- Outfielder
- Born: July 18, 1943 Plymouth, New Hampshire, U.S.
- Died: April 22, 2026 (aged 82)
- Batted: RightThrew: Left

= Brian Edgerly =

American baseball player (1943–2026)

Brian Clark Edgerly (July 18, 1943 – April 22, 2026) was an American baseball outfielder who played internationally with Team USA at the 1964 Summer Olympics.

==Biography==
Edgerly was born in Plymouth, New Hampshire, on July 18, 1943. He played college baseball at Colgate University, where he majored in philosophy and religion, and captained the soccer, ice hockey, and baseball teams. He was a third-team baseball All-American in 1964, leading the nation in batting average with a .449 mark. In 1964 Edgerly played collegiate summer baseball with the Orleans Cardinals of the Cape Cod Baseball League and was named a league all-star.

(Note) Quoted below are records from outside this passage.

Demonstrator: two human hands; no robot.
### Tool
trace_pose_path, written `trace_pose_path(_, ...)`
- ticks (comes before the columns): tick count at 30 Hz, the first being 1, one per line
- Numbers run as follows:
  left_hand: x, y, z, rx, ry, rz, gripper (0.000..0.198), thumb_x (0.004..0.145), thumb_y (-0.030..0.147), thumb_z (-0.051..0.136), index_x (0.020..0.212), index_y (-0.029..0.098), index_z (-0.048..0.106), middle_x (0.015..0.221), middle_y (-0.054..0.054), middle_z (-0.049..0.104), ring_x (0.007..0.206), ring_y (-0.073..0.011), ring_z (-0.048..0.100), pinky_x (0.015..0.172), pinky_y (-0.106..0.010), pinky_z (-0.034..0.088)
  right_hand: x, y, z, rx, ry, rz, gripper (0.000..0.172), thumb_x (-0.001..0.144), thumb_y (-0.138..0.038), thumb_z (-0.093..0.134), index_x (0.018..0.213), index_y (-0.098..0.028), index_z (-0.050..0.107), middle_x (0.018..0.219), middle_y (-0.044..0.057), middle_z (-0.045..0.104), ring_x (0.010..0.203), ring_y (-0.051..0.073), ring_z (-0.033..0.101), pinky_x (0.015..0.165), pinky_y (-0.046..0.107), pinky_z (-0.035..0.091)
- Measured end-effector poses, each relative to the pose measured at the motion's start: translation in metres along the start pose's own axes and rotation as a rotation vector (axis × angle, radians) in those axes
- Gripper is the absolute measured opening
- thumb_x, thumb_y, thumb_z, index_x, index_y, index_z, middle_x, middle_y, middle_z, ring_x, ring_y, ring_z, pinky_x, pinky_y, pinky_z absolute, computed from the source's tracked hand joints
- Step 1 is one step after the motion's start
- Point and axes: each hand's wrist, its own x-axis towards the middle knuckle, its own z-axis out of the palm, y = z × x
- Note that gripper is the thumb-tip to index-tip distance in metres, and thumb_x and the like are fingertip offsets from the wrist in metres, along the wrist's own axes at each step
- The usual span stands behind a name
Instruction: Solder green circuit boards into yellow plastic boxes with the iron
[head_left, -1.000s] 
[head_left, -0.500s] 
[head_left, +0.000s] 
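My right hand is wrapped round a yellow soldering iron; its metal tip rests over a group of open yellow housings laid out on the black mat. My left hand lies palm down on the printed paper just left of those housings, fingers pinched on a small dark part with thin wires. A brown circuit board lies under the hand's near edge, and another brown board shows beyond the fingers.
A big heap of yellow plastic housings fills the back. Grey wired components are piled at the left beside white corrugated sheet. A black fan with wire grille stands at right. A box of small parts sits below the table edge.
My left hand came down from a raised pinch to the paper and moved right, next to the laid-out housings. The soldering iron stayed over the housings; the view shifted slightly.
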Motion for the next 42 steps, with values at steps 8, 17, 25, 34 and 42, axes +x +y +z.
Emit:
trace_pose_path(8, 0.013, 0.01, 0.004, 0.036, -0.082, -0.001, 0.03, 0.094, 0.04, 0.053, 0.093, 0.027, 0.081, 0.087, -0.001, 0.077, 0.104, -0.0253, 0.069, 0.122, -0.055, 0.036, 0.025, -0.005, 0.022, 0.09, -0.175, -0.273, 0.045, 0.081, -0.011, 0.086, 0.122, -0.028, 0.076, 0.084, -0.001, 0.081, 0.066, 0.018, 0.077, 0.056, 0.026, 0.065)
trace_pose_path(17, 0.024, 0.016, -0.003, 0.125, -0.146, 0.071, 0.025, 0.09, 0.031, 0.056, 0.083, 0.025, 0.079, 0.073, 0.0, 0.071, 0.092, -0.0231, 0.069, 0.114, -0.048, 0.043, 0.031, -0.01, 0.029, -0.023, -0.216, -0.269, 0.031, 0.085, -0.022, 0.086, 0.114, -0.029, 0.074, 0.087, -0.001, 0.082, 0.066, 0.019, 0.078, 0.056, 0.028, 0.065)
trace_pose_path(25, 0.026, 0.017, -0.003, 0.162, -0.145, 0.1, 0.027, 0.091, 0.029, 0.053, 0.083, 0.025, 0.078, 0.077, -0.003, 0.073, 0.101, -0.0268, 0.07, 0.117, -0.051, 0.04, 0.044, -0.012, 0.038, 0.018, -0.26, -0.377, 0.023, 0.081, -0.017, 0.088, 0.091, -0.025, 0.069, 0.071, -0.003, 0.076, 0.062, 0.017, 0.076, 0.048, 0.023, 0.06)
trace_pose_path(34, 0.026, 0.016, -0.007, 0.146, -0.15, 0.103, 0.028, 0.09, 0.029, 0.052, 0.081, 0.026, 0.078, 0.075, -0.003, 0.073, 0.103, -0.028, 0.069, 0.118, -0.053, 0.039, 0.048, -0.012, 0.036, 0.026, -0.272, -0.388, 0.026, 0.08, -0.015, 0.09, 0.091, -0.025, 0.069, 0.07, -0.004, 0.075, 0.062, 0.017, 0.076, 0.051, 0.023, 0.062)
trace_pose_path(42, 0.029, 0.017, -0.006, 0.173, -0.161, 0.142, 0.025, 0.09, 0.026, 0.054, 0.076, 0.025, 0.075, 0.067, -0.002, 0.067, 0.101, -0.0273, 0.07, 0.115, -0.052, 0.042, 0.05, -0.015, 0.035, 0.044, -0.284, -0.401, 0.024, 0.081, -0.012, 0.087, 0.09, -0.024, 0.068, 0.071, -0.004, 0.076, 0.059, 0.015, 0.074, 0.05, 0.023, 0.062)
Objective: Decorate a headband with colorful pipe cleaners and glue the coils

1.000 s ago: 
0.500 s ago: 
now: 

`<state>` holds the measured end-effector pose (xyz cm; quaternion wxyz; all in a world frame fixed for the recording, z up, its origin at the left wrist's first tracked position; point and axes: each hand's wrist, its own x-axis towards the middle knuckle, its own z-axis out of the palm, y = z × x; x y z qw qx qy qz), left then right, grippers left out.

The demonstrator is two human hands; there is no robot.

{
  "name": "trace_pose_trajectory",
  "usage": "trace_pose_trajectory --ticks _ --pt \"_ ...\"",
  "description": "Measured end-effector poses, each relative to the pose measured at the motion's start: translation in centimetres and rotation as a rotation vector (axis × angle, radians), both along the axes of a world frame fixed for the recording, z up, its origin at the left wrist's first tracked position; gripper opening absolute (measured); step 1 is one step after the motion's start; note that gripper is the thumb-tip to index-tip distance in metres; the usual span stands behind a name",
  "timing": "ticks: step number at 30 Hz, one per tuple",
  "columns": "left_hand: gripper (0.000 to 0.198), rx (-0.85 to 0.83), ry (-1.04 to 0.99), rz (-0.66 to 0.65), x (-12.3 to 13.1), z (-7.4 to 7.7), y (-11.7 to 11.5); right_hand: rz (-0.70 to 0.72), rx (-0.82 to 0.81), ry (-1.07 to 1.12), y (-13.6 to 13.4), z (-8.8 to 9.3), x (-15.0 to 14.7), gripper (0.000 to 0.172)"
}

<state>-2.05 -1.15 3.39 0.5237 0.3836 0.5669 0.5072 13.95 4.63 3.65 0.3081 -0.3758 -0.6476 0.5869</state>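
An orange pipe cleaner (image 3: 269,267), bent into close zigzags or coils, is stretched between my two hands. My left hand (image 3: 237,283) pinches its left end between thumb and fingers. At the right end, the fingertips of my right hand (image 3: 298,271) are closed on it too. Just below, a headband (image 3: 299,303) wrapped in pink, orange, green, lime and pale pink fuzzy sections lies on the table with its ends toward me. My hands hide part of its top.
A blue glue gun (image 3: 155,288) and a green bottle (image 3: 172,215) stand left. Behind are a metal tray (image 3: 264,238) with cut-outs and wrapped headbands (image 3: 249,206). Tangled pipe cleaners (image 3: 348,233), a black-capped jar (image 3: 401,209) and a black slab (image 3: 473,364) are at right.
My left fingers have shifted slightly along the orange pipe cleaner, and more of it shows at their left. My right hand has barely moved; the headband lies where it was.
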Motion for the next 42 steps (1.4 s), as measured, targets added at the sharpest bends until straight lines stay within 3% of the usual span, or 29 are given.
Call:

He went on to play for Team USA at the 1964 Summer Olympics. He was selected by the Boston Red Sox in the 17th round of the 1965 MLB draft, and played in the Red Sox' minor league system for the Waterloo Hawks in 1965 and 1966. Edgerly was inducted into the Colgate Raiders' Hall of Honor in 1982.

Edgerly died on April 22, 2026, at the age of 82.